When 85% of the residential market doesn't have appropriate space for a solar project, solar gardens are kind of a no-brainer. Pick a place that's good to build a solar farm, open it up to consumers who can't build their own, and massively multiply the market size.

However, it's really not that simple. The rollout of these types of projects has been anything but smooth.

In early December, First Solar (NASDAQ: FSLR) partnered with the Clean Energy Collective in its first move into community solar. At just around the same time, Xcel Energy (NYSE: XEL) launched its community solar program in its home state of Minnesota.

It was a follow-up to the company's community solar project in Colorado, which showed promise for the builders of solar gardens, but has consistently hit regulatory snags.

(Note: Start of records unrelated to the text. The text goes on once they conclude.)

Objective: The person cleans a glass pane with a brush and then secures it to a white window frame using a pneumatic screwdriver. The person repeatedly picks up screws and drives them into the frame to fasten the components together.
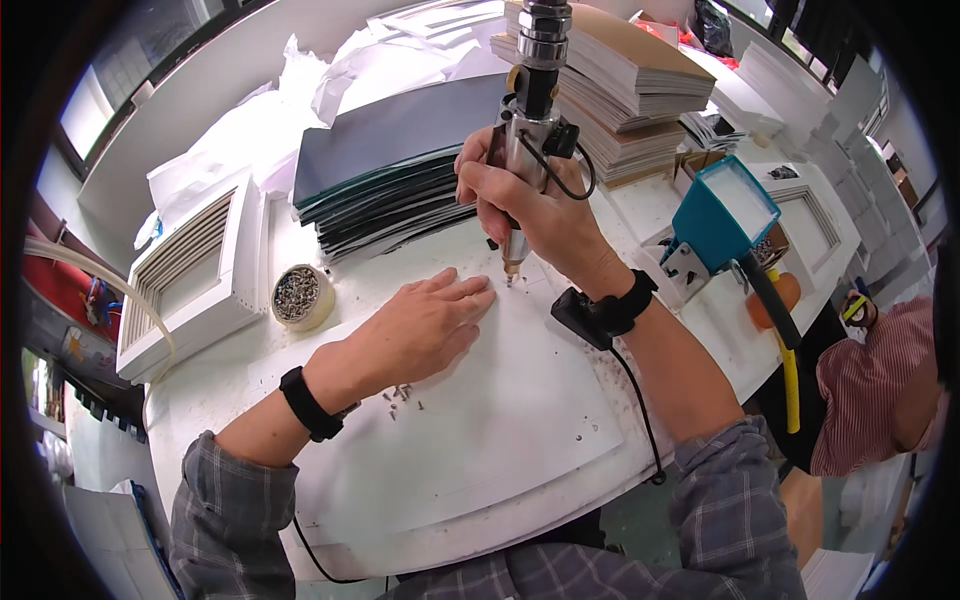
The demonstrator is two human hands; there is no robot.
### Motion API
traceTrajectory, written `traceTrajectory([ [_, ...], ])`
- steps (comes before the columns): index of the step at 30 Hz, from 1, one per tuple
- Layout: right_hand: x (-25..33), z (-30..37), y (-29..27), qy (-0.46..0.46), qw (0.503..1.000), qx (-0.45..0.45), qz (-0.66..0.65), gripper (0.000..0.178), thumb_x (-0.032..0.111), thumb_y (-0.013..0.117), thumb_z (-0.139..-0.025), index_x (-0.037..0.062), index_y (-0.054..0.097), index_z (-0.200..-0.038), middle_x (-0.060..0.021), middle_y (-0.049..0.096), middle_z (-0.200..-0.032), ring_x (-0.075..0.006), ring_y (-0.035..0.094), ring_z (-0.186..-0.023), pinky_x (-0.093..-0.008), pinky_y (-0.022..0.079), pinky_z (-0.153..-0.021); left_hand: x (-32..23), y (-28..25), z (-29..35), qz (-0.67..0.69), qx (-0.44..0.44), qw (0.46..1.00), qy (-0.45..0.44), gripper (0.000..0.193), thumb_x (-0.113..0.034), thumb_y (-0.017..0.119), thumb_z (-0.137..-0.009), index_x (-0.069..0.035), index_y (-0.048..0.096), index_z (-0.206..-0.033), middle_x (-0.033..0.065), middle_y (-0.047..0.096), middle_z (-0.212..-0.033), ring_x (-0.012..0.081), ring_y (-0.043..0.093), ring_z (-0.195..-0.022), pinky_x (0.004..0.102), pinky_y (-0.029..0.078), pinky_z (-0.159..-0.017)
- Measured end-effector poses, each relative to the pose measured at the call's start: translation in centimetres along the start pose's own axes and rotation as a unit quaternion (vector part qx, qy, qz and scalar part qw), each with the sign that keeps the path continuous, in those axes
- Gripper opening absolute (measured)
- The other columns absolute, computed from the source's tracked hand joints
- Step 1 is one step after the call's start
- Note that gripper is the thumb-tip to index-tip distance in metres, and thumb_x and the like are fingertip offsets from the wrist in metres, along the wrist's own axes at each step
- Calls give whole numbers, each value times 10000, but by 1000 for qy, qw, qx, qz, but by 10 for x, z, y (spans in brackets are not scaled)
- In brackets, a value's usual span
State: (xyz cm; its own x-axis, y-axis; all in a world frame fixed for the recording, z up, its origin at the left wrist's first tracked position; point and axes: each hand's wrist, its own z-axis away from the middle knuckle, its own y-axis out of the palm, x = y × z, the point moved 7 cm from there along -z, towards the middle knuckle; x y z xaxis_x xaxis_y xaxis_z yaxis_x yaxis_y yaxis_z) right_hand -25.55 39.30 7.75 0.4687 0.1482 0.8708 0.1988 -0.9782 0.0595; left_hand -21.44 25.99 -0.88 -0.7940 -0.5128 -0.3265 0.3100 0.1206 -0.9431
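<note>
A silver power screwdriver [534,128] stands nearly upright in the middle, and my right hand [535,205] is wrapped round its body. Its brass-coloured tip points down at the far part of a flat white board [480,430], beside a small screw; whether it touches cannot be made out. My left hand [415,325] lies on the board with its fingers stretched toward the tip, holding nothing I can see. Several loose screws [402,394] lie on the board close to my left wrist. A round tub [302,297] full of screws sits left of that hand.
A stack of dark sheets [400,150] rises behind my hands. White frames [190,290] are piled at the left. Brown-topped stacked boards [640,65] stand at the back right. A teal tool [725,210] with a black handle sits at the right. Beyond it is another person [880,390] in stripes.
</note>
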Motion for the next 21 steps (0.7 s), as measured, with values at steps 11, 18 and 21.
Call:
traceTrajectory([
  [11, 69, 45, -10, -108, 989, -87, -58, 408, 247, 622, -965, -56, 593, -1237, -100, 669, -841, -70, 505, -470, -252, 453, -463, -2, -10, 144, 36, -160, 969, -187, 202, -78, 723, -918, -57, 695, -1117, 109, 684, -963, 284, 676, -881, 371, 563, -771],
  [18, 77, 69, -14, -84, 987, -88, -104, 408, 241, 618, -967, -59, 575, -1241, -100, 657, -858, -63, 496, -460, -256, 454, -454, -19, 3, 134, -81, -139, 980, -120, 153, -82, 694, -904, -72, 668, -1055, 85, 665, -951, 267, 665, -884, 381, 567, -758],
  [21, 81, 75, -18, -88, 986, -102, -95, 408, 239, 622, -966, -59, 575, -1241, -101, 659, -861, -65, 500, -461, -257, 453, -455, -20, 8, 131, -136, -106, 980, -95, 139, -61, 657, -893, -34, 610, -1020, 98, 640, -953, 271, 655, -891, 385, 569, -751],
])
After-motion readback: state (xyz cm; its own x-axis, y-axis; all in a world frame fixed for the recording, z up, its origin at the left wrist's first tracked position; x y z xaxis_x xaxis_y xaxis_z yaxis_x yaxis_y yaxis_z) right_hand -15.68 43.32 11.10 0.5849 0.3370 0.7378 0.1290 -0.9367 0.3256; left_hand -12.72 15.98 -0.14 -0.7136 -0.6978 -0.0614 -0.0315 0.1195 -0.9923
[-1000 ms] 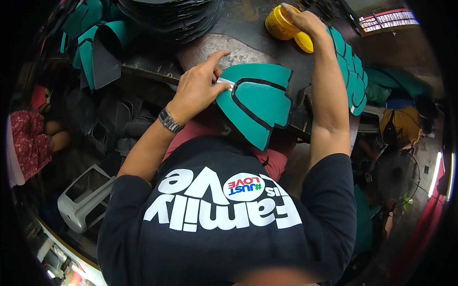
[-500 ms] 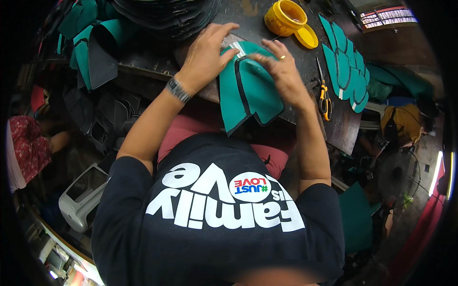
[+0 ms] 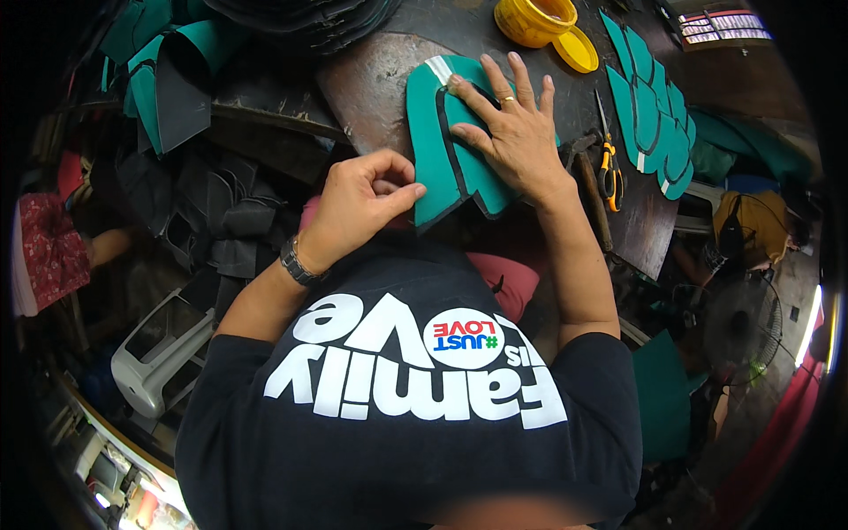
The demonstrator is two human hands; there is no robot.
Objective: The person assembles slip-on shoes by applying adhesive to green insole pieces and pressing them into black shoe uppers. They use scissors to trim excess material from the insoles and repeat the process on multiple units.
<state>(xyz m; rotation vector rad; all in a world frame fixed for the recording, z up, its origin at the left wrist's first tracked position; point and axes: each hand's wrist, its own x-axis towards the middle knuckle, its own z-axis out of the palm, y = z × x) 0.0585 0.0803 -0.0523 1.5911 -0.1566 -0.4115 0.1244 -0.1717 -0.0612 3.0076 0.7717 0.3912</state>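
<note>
A green sheet piece (image 3: 432,163) with a curved black strip and a whitish band at its rounded top lies at the table's front, its notched lower end toward me. My right hand (image 3: 521,132) rests on the piece, palm down and fingers spread, with the index fingertip beside the whitish band. At the piece's left edge, my left hand (image 3: 367,208) is closed, thumb and curled index finger close together. The thumb tip overlaps that edge. Whatever is between those fingers, if anything, cannot be made out.
Right of my hands lie a hammer (image 3: 590,190) and yellow-handled scissors (image 3: 609,172). Beyond stand an open yellow tub (image 3: 530,25) and its lid (image 3: 576,51). Overlapping green pieces (image 3: 649,110) cover the table's right; dark stacked sheets (image 3: 305,26) stand at the far left.
My left hand has come down from the top of the green piece to its lower left edge and closed. My right hand has flattened onto the piece with fingers spread.
</note>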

First, let's look at the Minnesota program.

Xcel Energy Community Solar in Minnesota

As of 2013, Xcel Energy provided approximately half of all of Minnesota's retail electricity sales and had 1.2 million customers.

Its portfolio is dominated by coal and natural gas, but in the last few years it's become a major provider of wind power, as seen in the chart below.

xcel energy mix 2011

In the interest of increasing the amount of solar energy generation in Minnesota, the state legislature passed a bill that placed new solar requirements upon Xcel in 2013.

Part of the “Made in Minnesota” solar initiatives (Minn. Stat. § 216B.1641) required that Xcel begin operating solar gardens in the state. These gardens could be owned by a utility or any other entity, their capacity would be limited to 1 megawatt, and there would be no limit to the number of gardens that could be built within the state.

As in other places, subscribers to these solar gardens would receive energy bill credits “for the electricity generated in proportion to the size of their subscription.” The minimum subscription would be 200 Watts, and the maximum would be 120 percent of the average annual subscriber energy consumption.

The situation is nearly identical to Xcel's community solar incentive in Colorado which drew huge interest from developers in 2012. So far, that project has yielded five solar arrays around the Denver area.

It appears to have the same initial developer frenzy that the Colorado project had. Within one month of the program's beginning, Xcel received some 400 applications from developers who wanted to build the solar gardens.

Unsurprisingly, some of the companies that want a slice of the action are coming from Colorado.

Last week, Denver-based SunShare announced it had teamed up with construction company Mortenson to build solar gardens under Xcel Energy in Minnesota. SunShare is responsible for two solar gardens in Colorado Springs, and has five others in development in the Colorado Springs and Denver metro areas. It's already partnered with both Xcel Energy and Colorado Springs Utilities, and it's accepting subscriber reservations for its as-of-yet unbuilt Minnesota gardens.

But as I mentioned earlier, Xcel's move to actually offer solar energy to consumers has been a reluctant one.

Colorado Friction

Like Minnesota, Colorado voted to increase its renewable portfolio standard (RPS) in 2011. The goal was to have 30% of the state's electricity coming from renewables by 2020.

Xcel is Colorado's biggest publicly-owned utility, and it's been fighting tooth and nail to keep its energy incumbency.

This manifested itself in a proposal to restructure net metering credits. Net metering is the practice in 43 US states that gives consumers credit for generating their own solar electricity and feeding it into the grid. Xcel wanted to change the net metering policies, or else cut its solar rewards program by some 80%.

Meanwhile, the city of Boulder thought it could do better than 30% RPS if it could gather its own energy. Boulder's City Council voted to form its own municipal energy utility company several times, and it passed unanimously on May 6, 2014.

It was at that point that Xcel put its foot down, and it sued the city.

The problem was that the city needed to figure out where it would be acquiring its assets, and how its municipal grid would be separated from Xcel's.

Competiton is at the heart of all of Xcel's complaints.

But Xcel's competitive incumbency has come back to bite it in the ass. Xcel's Solar*Connect program was shot down by the Colorado Public Utilities Commission in December. The PUC said solar gardens would give Xcel an unfair competitive advantage over other rooftop solar and community solar projects in Colorado.

Even though community solar gardens open up the majority of Americans to solar power, they can still be anti-competitive when they're at the hands of a near-monopolistic energy company.

While they help encourage the adoption of clean energy, it stifles the market in a field where smaller companies actually stand a chance to compete.